Picture Day
It’s starting to feel like winter. The fall leaves have been raked from lawns leaving behind tree skeletons stretching bare branches toward an icy blue sky. It’s too cold for what I’m wearing: a thin silk blouse I ironed this morning, and grey slacks with black flats. I usually don’t dress up like this, but it’s picture day, the one day in each school year that is documented forever. To keep any creases from forming, I don’t wear a jacket, and I’m careful to carry my bag away from my body.
“Shot gun!” I call as Mitch, Dad, and I make our way to the Datsun.
“Shot gun,” Mitch mocks me in a whiny voice.
I roll my eyes and wait for him to crawl into the back seat. I slam the seat into place, climb in, and shut the door behind me. I smooth the cold silk and think through how I will keep my white silk blouse clean and unwrinkled for the next couple of hours.
“Buckle up, Nori,” Dad says as he puts the car in reverse and backs up the steep driveway. The seatbelt will definitely leave wrinkles. Maybe I should have sat in back. Dad wouldn’t have noticed my seatbelt if I sat back there. I fake through the motions of fastening my seatbelt, sit back and hope. Dad is a safe driver. There’s no way he’s getting in an accident. We drive toward the rising sun in silence like usual. The heater blasts cold air and I’m pretty sure I’ve gotten away with the seat belt act until Dad looks over.
“Noriko, seatbelt.” His voice is sharp and firm.
“Dad, my shirt,” I whine, and I hate the way my voice sounds. “It’s picture day.”
“I don’t care,” he says. “I told you to put on your seatbelt.”
I turn in my seat again. We’re only about a mile from school. I move in slow motion.
“Nori,” Dad says again.
And then the words come out and as soon as the words make their way into the cold air I wish I could take them back. “Fuck off!”
The car screeches to a stop.
“Out,” Dad says.
I’m about to cry. I already wish I could snatch the words from the cold morning and suck them back into my hot mouth. I fling the door open and step out. I slam the door and Dad speeds off with Mitch in the back seat.
I walk toward school, squinting into the bright sunlight, red cinders on the sidewalk crunching beneath my thin-soled shoes. Cars speed past, but I don’t look at any of them. I place one foot in front of the other. One car slows. “You want a ride, Nori?” I shake my head. This is my penance. I am an awful person. I deserve this long, cold walk to school.
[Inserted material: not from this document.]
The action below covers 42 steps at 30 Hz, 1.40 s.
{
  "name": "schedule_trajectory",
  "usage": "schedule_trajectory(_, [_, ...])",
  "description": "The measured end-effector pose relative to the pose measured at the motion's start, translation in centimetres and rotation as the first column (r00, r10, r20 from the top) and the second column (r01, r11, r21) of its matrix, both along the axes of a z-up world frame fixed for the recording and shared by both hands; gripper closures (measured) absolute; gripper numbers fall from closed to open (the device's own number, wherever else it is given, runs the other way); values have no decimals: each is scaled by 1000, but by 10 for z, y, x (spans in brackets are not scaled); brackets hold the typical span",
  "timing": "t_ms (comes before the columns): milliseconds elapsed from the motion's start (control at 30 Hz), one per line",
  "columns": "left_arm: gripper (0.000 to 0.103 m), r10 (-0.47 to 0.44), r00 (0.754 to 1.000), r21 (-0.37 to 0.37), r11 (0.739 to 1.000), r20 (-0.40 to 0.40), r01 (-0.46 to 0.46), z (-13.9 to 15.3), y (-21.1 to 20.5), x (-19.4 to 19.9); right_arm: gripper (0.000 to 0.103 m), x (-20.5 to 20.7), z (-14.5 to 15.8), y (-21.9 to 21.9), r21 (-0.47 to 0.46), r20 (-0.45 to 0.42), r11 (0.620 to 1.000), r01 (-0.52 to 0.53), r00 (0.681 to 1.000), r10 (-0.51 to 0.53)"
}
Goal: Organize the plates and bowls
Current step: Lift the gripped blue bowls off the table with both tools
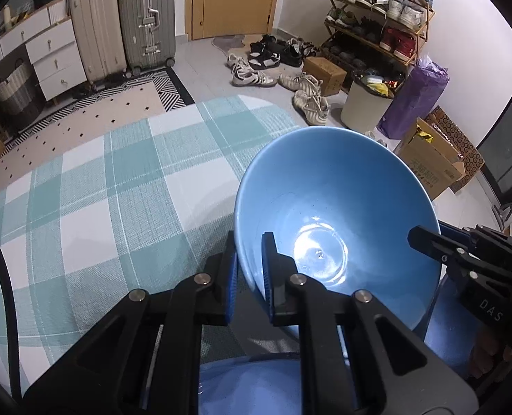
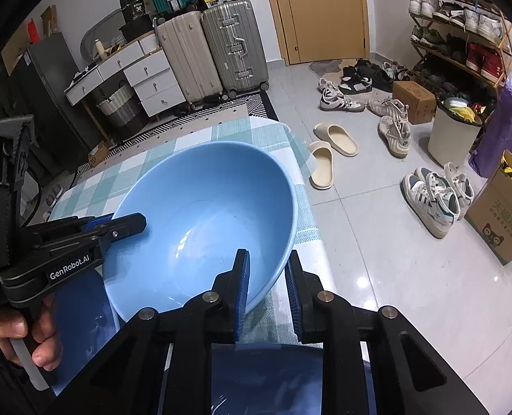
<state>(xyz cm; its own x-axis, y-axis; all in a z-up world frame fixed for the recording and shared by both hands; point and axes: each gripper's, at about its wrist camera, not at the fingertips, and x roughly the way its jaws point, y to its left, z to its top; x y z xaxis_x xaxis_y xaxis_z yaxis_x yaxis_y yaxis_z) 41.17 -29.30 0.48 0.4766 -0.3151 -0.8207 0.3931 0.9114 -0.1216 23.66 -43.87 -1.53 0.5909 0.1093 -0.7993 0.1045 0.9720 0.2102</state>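
A light blue bowl [image 1: 335, 214] [image 2: 204, 218] sits over the teal-and-white checked tablecloth [image 1: 117, 186] [image 2: 145, 169], gripped from both sides. My left gripper [image 1: 250, 269] is shut on the bowl's left rim, one finger inside and one outside. The right gripper [image 2: 268, 287] is shut on the opposite rim in the same way. Each view shows the other gripper: the right one [image 1: 425, 238] at the bowl's right edge, the left one [image 2: 131, 224] at its left edge, held by a hand [image 2: 24, 335]. Darker blue dishes [image 1: 252, 384] [image 2: 266, 377] lie below the bowl, partly hidden.
The table's edge runs just right of the bowl, with tiled floor beyond it. Shoes and slippers [image 2: 328, 148] lie scattered there, by a shoe rack [image 2: 459, 31], a white bin [image 2: 453, 135] and a cardboard box [image 2: 501, 218]. Suitcases [image 2: 211, 52] and drawers stand at the back.
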Motion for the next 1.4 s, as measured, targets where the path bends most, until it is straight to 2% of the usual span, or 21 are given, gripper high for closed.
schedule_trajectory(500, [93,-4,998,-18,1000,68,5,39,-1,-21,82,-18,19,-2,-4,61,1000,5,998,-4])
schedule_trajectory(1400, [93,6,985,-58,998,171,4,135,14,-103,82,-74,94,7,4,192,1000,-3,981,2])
As soon as Dad gets home from work that evening, I apologize, but things are never the same. I’m no longer Daddy’s little girl. I’ve broken something words can’t repair. I’m the headstrong daughter, the one who is so different and Mom talks to me about it later. She says in Asian culture children never question their parents. Asian kids do what their parents tell them to do.
“Well, obviously,” I respond, “I’m not very Asian.”
When they pass out IDs, I get my first look at my school picture. It’s terrible. My hair is not perfectly coifed. My bangs are too short and the curl of my bob too tight. I’m tan but my smile is all wrong. You can barely even see my shirt, and in those few inches, you can’t see any wrinkles at all.